### About this exercise:
Among the lines below, a stretch begins at the one with "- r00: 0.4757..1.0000" and ends at the one with "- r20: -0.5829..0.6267". Repeat that stretch exactly, ends included.

Provided material Start Marker

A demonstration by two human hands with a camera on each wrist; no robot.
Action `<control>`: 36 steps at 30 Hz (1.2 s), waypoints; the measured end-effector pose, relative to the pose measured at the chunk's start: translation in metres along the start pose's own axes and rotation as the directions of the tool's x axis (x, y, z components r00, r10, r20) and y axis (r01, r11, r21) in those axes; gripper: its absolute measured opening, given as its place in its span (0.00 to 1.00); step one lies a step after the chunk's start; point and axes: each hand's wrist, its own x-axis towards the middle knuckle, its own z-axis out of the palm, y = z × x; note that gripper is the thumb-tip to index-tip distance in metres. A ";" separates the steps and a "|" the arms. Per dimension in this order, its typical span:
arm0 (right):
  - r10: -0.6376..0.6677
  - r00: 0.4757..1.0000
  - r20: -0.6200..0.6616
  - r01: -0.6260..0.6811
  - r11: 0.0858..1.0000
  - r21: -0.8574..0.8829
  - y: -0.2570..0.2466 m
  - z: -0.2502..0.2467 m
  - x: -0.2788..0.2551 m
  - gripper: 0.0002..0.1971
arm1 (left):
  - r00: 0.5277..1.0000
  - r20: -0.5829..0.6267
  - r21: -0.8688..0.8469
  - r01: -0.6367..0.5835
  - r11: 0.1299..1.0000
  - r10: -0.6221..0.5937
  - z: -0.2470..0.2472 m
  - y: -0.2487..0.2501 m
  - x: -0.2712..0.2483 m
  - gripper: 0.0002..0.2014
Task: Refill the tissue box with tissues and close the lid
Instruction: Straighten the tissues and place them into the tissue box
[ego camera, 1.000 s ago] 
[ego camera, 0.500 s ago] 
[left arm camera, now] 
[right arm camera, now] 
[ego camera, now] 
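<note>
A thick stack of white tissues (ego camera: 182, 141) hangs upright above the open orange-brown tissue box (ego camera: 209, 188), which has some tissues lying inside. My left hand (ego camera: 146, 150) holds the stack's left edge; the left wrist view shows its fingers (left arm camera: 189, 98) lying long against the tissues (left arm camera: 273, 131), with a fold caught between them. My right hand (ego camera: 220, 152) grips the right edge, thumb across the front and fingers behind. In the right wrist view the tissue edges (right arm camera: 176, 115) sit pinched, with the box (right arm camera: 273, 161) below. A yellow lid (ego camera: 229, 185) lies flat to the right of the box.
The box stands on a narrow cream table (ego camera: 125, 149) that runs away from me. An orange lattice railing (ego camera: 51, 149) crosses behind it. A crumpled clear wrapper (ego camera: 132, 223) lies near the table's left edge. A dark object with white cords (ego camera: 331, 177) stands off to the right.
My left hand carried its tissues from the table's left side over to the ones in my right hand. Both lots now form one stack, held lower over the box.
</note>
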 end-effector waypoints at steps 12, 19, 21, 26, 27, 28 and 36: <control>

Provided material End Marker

### Exercise output:
  - r00: 0.4757..1.0000
  - r20: -0.6200..0.6616
  - r01: -0.6260..0.6811
  - r11: 0.0858..1.0000
  - r21: -0.8574..0.8829
  - y: -0.2570..0.2466 m
  - z: -0.2502..0.2467 m
  - x: -0.2788..0.2551 m
  - gripper: 0.0002..0.1971
arm1 (left):
  - r00: 0.5277..1.0000
  - r20: -0.5829..0.6267

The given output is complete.